● **PROBLEM STATEMENT**
Could you repeat the data word for word while skipping the pictures?

● **DATA EXTRACT**
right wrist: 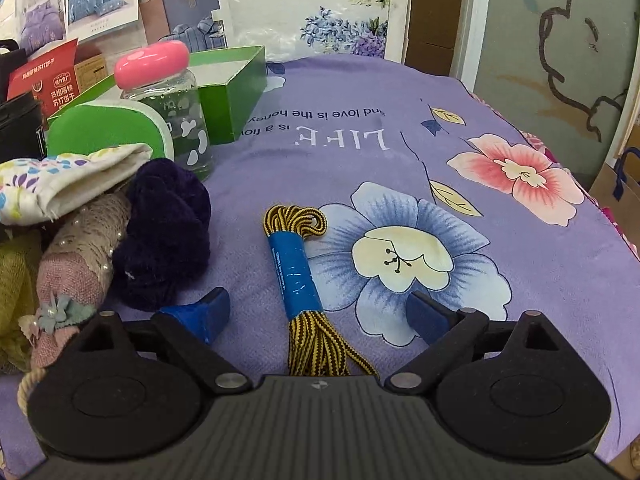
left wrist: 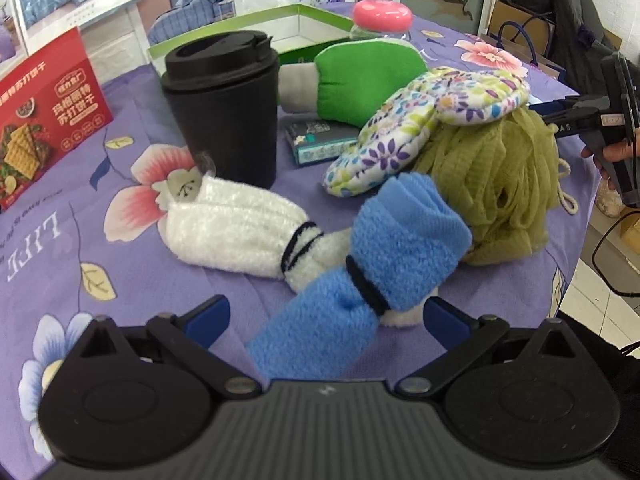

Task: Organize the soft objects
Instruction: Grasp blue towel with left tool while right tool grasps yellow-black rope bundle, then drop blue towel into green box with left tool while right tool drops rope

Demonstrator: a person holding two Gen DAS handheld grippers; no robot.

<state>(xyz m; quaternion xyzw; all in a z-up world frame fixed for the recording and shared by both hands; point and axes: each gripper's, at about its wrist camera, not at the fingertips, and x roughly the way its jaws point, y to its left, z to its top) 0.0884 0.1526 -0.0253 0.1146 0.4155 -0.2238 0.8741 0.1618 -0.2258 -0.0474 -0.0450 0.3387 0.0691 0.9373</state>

● **FINAL ANSWER**
right wrist: 
left wrist: 

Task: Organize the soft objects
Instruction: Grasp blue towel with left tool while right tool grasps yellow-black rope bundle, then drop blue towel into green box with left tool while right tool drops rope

Demonstrator: a person holding two Gen DAS handheld grippers; no robot.

<state>(xyz m; quaternion xyzw; all in a z-up world frame fixed for the recording and shared by both hands; point and axes: each gripper's, at about its wrist camera, not at the fingertips, and x roughly the way its jaws point, y to its left, z to its top) 0.0884 0.1526 -0.0253 0.1146 0.4155 -0.2238 0.8741 0.1618 -0.2258 -0.0474 -0.0450 0.3387 0.0691 0.9373</state>

That is the complete output.